Irland im (Italien-)Rausch

■ Erste WM-Teilnahme in der irischen Geschichte

Für die irischen Fußballfans war die erste WM-Qualifikation ihrer Mannschaft im 13. Anlauf nur noch eine Formsache, für Spannung sorgte lediglich das Wetter. Seit Montag früh kampierten über tausend Schlachtenbummler auf dem Dubliner Flughafen, weil sämtliche Flüge wegen dichten Nebels gestrichen waren. Die ganze Nation fieberte mit ihnen. Das irische Fernsehen brachte in jeder Nachrichtensendung einen Lagebericht vom Flug hafen.

Dienstag nacht wurde den Fans endgültig abgesagt, was diese fast ihren guten Ruf vergessen ließ. Jack Charlton, der englische Trainer des irischen Teams, schickte aus Malta ein Telegramm zum Flughafen: „Bleibt zu Hause, spart das Geld und kommt dafür im nächsten Jahr zur Weltmeisterschaft nach Italien.“ Doch die Fans ließen nicht locker, und am Mittwoch früh klappte es schließlich. Die letzten trafen wenige Minuten vor dem Anpfiff im Stadion von La Valetta ein.

Das Stadion war mit 25.000 Zuschauern gut besetzt - ein Fünftel davon aus Irland. Die Einheimischen waren hauptsächlich wegen der legendären irischen Fans gekommen und bewarfen sie fortwährend mit Mars-Riegeln. In Irland, wo das Spiel live übertragen wurde, waren die Straßen, wo an normalen Tagen ein unbarmherziges Verkehrschaos tobt, wie leergefegt. Aber es war ja kein normaler Tag. Den Iren drohte bei ihrem 2:0-Sieg keine Gefahr, und als in der Halbzeitpause das Zwischenergebnis aus Spanien (3:0 gemeldet wurde, nahm das Gelage in Irland und Malta seinen Lauf.

Beim Schlußpfiff waren die Iren im Stadion bereits unter sich - die MalteserInnen waren längst nach Hause gegangen. Sie verpaßten eine Party, die noch Stunden nach dem Spiel in vollem Gange war. Für das Woodstock-Feeling sorgte die bekannte irische Folkgruppe „Barleycorn“, die noch nie vor einem so enthusiastischen Publikum gespielt hatte. Selbst der grantige Jack Charlton ließ sich vor der Kamera zu einem Jubelausbruch hinreißen: Er begoß den wie ein Kleinkind herumhüpfenden Fernsehreporter Jimmy McGhee mit einer Flasche Sekt.
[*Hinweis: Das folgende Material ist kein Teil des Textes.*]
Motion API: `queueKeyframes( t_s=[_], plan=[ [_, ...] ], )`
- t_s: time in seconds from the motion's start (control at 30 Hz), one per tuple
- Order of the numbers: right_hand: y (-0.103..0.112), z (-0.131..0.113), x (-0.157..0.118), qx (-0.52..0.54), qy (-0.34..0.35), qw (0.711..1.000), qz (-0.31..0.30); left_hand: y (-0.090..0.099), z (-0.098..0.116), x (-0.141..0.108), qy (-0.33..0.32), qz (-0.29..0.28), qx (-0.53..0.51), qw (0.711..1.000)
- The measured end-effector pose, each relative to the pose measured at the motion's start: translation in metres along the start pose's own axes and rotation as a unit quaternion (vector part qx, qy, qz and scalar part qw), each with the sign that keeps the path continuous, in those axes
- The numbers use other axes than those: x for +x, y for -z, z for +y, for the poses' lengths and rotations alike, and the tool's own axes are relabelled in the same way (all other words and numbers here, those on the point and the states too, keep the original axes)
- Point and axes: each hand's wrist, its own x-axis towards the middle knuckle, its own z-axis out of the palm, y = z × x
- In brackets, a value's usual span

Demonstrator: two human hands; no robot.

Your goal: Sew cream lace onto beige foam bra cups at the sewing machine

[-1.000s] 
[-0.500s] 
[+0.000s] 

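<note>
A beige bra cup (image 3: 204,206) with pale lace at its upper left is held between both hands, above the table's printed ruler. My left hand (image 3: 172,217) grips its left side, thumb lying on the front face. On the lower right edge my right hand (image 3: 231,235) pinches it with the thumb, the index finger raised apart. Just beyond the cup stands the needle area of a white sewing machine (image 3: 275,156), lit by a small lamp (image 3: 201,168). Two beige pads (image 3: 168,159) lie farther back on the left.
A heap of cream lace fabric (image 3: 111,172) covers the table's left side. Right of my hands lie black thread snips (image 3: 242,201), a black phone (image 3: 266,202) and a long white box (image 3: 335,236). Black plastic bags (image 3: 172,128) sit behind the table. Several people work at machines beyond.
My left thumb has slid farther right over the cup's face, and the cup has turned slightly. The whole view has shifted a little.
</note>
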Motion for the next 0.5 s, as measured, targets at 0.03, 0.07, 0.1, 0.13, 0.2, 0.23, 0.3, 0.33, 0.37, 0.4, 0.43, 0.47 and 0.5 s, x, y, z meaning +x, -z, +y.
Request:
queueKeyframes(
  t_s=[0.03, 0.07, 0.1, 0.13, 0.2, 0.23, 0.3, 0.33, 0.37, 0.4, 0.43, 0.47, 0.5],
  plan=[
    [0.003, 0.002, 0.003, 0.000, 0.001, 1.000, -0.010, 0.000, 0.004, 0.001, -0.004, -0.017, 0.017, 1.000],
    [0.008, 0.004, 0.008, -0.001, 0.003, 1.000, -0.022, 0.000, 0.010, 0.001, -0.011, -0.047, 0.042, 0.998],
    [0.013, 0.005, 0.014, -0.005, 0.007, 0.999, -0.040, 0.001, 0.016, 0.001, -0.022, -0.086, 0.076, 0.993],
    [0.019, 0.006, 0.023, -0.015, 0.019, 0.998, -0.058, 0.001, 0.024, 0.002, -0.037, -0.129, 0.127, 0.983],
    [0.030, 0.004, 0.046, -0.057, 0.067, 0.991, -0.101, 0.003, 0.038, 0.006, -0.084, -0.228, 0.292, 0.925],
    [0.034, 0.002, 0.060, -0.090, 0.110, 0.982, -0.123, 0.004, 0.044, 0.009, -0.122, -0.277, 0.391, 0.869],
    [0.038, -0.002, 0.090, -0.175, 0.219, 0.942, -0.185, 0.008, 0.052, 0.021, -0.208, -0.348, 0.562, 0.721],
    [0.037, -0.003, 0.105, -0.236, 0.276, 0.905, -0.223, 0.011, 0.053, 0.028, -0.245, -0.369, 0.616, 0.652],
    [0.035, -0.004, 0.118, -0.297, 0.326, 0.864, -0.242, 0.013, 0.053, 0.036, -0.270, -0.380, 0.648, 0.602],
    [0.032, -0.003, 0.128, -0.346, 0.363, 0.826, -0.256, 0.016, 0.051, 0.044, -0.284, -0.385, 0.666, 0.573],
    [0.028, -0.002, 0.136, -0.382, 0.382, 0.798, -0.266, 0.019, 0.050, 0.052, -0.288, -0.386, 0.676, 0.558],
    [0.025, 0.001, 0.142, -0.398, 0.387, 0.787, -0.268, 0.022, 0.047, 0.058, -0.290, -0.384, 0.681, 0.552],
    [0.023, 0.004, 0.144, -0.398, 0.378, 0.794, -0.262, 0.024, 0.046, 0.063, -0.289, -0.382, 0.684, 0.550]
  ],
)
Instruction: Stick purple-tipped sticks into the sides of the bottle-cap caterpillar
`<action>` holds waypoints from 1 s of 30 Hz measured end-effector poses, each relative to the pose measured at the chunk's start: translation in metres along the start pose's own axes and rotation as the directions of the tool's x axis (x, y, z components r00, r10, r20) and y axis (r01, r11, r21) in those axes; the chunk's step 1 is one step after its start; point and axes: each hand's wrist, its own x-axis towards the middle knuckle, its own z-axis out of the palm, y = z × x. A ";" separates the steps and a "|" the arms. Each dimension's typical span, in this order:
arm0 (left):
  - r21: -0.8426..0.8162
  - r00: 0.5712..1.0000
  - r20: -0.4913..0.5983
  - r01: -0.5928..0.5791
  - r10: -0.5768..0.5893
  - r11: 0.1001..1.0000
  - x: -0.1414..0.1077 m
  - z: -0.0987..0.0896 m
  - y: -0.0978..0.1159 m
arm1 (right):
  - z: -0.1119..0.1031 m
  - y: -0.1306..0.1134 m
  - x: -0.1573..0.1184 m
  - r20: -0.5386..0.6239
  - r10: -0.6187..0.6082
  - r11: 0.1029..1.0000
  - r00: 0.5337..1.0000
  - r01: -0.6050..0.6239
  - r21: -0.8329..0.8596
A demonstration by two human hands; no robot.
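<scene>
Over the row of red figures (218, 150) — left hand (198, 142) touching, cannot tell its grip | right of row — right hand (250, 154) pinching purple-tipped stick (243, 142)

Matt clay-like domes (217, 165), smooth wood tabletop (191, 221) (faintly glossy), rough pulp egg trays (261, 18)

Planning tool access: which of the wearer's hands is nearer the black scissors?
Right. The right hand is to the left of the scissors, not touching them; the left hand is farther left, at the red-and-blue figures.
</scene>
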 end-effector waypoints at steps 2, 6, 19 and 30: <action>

Im Dubliner Studio hatte das Freudenfest ebenfalls schon zur Halbzeitpause begonnen. Der Moderator und seine Studiogäste, drei erfolglose Vorgänger Charltons, überließen die Zuschauer ihrem Schicksal und beschäftigten sich für den Rest der Sendung mit dem Entkorken von alkoholischen Getränken.

Die irischen Banken und Bausparkassen bieten jetzt Sondersparkonten für Italienreisen im nächsten Juni an. Es wurden jedoch Gerüchte laut, daß den irischen Fußballfans und das sind inzwischen alle 3,5 Millionen Einwohner - nur 4.000 Tickets zur Verfügung gestellt werden sollen. Der Schwarzmarkt lacht.